The character string associated, in the database, with the image rendered on the display screen is generated and written to the database during a character recognition process performed as a background operation at time prior to rendering the determining the selected text segment.

In yet another embodiment, the selected text segment may be text which corresponds to the portion of the depiction of text on the display screen that is between a first text representation of spoken words uttered by the user and a second text representation of spoken words uttered by the user.

Again, in all such embodiments, the method may further include rendering a marking of the portion of the depiction of text on the display screen which corresponds to the selected text segment. Further, hi all such embodiments, the paste function may be performed only upon detection of an input command - which may be while rendering the marking on the display screen. The paste command may be an audio command uttered by the user and which is detected within the audio signal utilizing speech recognition.

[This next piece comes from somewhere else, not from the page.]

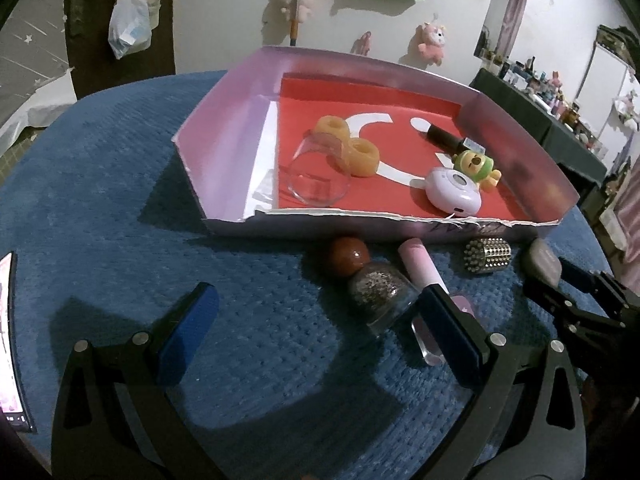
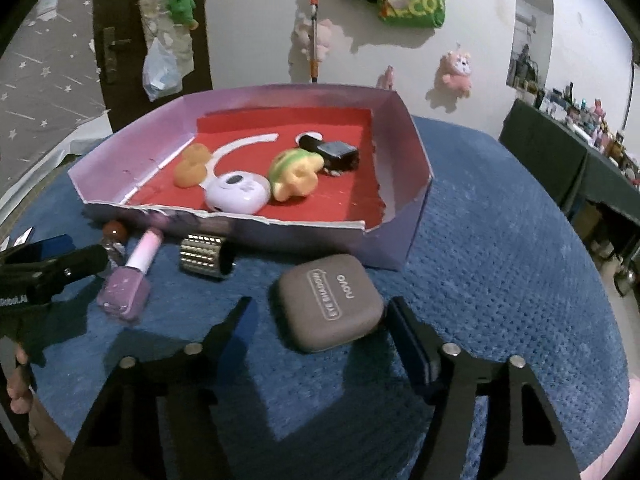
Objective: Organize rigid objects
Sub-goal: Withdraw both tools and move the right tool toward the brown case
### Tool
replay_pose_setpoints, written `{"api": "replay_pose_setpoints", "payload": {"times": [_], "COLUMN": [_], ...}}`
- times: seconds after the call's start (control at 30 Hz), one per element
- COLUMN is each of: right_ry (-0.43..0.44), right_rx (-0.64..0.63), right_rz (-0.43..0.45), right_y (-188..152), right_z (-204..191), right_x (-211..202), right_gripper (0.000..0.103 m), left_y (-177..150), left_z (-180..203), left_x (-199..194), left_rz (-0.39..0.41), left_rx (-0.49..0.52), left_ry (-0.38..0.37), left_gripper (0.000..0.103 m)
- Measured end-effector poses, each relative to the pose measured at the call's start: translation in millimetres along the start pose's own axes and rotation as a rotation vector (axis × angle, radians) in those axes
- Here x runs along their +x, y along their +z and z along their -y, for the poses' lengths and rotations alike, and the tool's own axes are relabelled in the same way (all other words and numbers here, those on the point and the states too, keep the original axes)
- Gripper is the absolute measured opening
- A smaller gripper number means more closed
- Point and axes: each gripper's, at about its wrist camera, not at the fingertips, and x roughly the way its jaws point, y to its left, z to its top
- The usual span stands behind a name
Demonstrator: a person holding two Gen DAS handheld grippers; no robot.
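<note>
A purple cardboard tray point(image 1: 224, 120) with a red floor sits on the blue cloth; it also shows in the right wrist view point(image 2: 404, 216). Inside lie two orange rings point(image 1: 352, 148), a clear glass point(image 1: 316, 176), a white round device point(image 1: 452, 190), a green-yellow toy point(image 1: 476, 164) and a dark bottle point(image 1: 448, 138). In front lie a glitter bottle with a brown ball cap point(image 1: 372, 284), a pink nail polish point(image 2: 128, 280), a studded silver cylinder point(image 2: 202, 260) and a grey eye-shadow case point(image 2: 330, 302). My left gripper point(image 1: 320, 316) is open beside the glitter bottle. My right gripper point(image 2: 320, 320) is open around the case.
The blue textured cloth point(image 1: 120, 184) covers a round table. A phone point(image 1: 8, 340) lies at the left edge. Plush toys hang on the wall point(image 2: 454, 68). A dark cluttered shelf point(image 1: 552, 120) stands at the right.
</note>
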Motion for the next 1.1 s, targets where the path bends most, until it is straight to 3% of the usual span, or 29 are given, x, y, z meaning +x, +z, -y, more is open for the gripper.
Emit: {"api": "replay_pose_setpoints", "payload": {"times": [0.4,0.73,0.87,1.1], "right_ry": [-0.004,0.084,0.073,0.055], "right_rx": [0.015,-0.017,-0.025,-0.029], "right_rz": [-0.024,-0.023,-0.011,-0.003], "right_y": [4,-2,-3,-2], "right_z": [2,-19,-22,-25], "right_x": [8,0,1,3], "right_gripper": [0.061,0.06,0.061,0.06], "left_y": [3,-5,-8,-4], "left_z": [0,-4,4,3], "left_x": [8,0,5,5], "left_rz": [-0.015,-0.017,-0.027,-0.009], "left_rx": [-0.029,0.002,0.029,0.0], "left_ry": [-0.023,0.023,0.071,0.073], "left_gripper": [0.098,0.098,0.097,0.09]}}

To the accomplishment of the foregoing and related ends, the invention, then, comprises the features hereinafter fully described and particularly pointed out in the claims. The following description and the annexed drawings set forth in detail certain illustrative embodiments of the invention. These embodiments are indicative, however, of but a few of the various ways in which the principles of the invention may be employed. Other objects, advantages and novel features of the invention will become apparent from the following detailed description of the invention when considered in conjunction with the drawings.

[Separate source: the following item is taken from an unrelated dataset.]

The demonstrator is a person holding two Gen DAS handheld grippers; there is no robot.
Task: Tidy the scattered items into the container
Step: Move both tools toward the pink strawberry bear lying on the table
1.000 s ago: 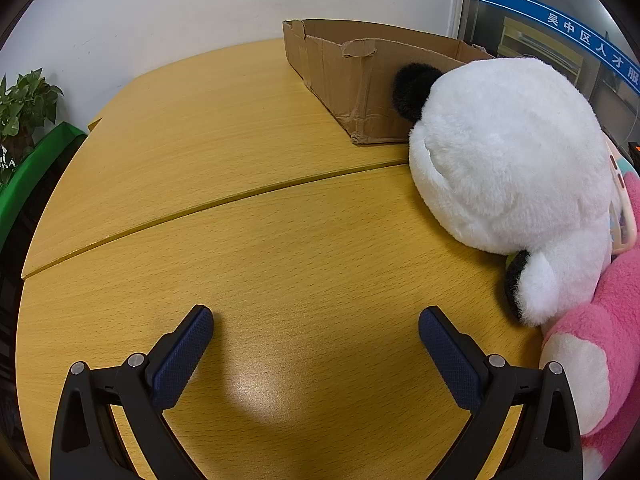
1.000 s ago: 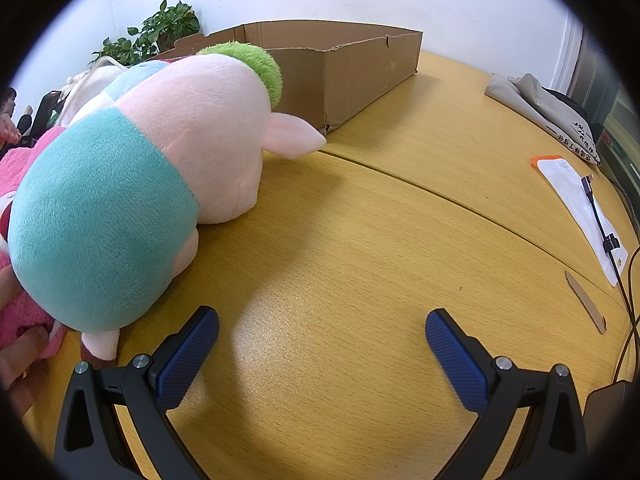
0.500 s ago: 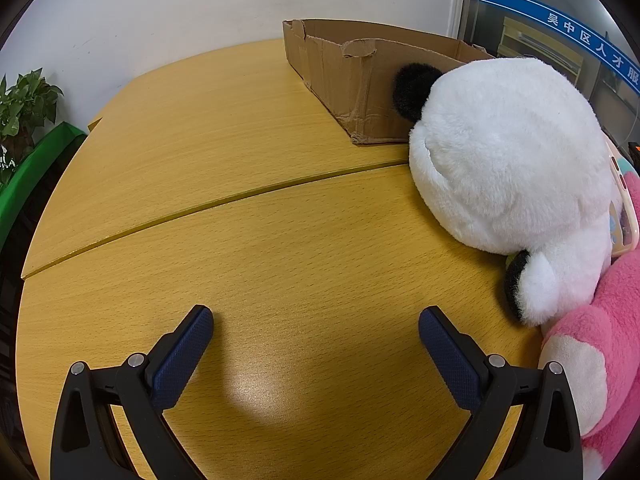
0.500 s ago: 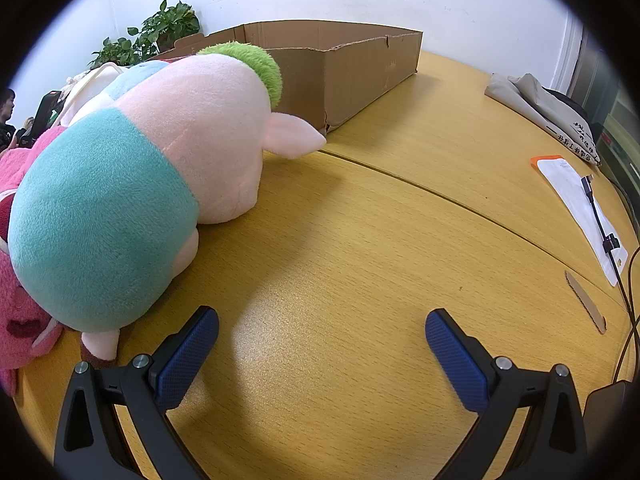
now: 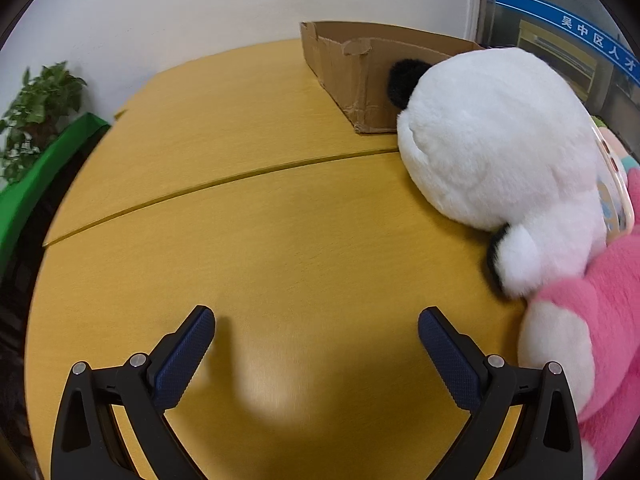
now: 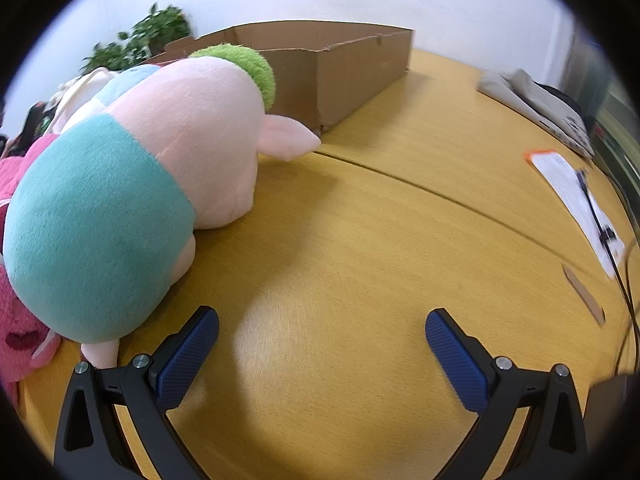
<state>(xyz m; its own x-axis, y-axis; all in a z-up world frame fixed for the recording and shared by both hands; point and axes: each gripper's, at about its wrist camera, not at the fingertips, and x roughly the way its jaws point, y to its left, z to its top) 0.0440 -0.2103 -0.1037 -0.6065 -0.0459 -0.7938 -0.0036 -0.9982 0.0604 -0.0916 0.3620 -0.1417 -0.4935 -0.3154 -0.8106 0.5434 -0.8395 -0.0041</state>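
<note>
A white panda plush [image 5: 496,148] with black ears lies on the wooden table [image 5: 224,240], touching the near corner of a cardboard box [image 5: 356,64]. A pink plush [image 5: 592,320] presses against it at the right edge. My left gripper [image 5: 316,320] is open over bare wood, left of both toys. In the right wrist view a pale pink plush with teal shorts and a green tuft [image 6: 152,172] lies in front of the same box [image 6: 340,64], and the pink plush [image 6: 16,320] shows at the far left. My right gripper [image 6: 322,320] is open, empty, just right of the teal end.
A potted plant [image 5: 36,108] and a green panel stand past the table's left edge. At the table's right side lie a folded grey cloth [image 6: 536,104], a white sheet with an orange corner [image 6: 576,196], a black cable [image 6: 624,268] and a cardboard strip [image 6: 584,296].
Both views have shifted slightly, with some motion blur now. The hand seen at the lower left of the right wrist view a second ago is gone. The toys have not moved.
</note>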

It should be emphasized that the term "comprises/comprising" when used in this specification is taken to specify the presence of stated features, integers, steps or components but does not preclude the presence or addition of one or more other features, integers, steps, components or groups thereof. BRIEF DESCRIPTION OF THE DRAWINGS

Figure 1 is a diagram representing an exemplary device including a system for selecting, marking, and pasting of a selected text segment to an application in accordance with one embodiment of the present invention;

Figure 2 is a diagram representing the exemplary device depicted in Figure 1 following marking of selected text segment in accordance with one embodiment of the present invention;

Figure 3 is a flow chart representing a system and method for selecting, marking, and pasting of selected text segment to an application in accordance with one embodiment of the present invention;

Figure 4 is a diagram representing disambiguation of a selected text segment and pasting of the selected text to fields of an application in accordance with one embodiment of the present invention; and

Figure 5 is a diagram representing an aspect of the present invention wherein certain processes may be performed as background operations.

DETAILED DESCRIPTION OF EMBODIMENTS The term "electronic equipment" as referred to herein includes portable radio communication equipment. The term "portable radio communication equipment", also referred to herein as a "mobile radio terminal" or "mobile device", includes all equipment such as mobile phones, pagers, communicators, e.g., electronic organizers, personal digital assistants (PDAs), smart phones or the like.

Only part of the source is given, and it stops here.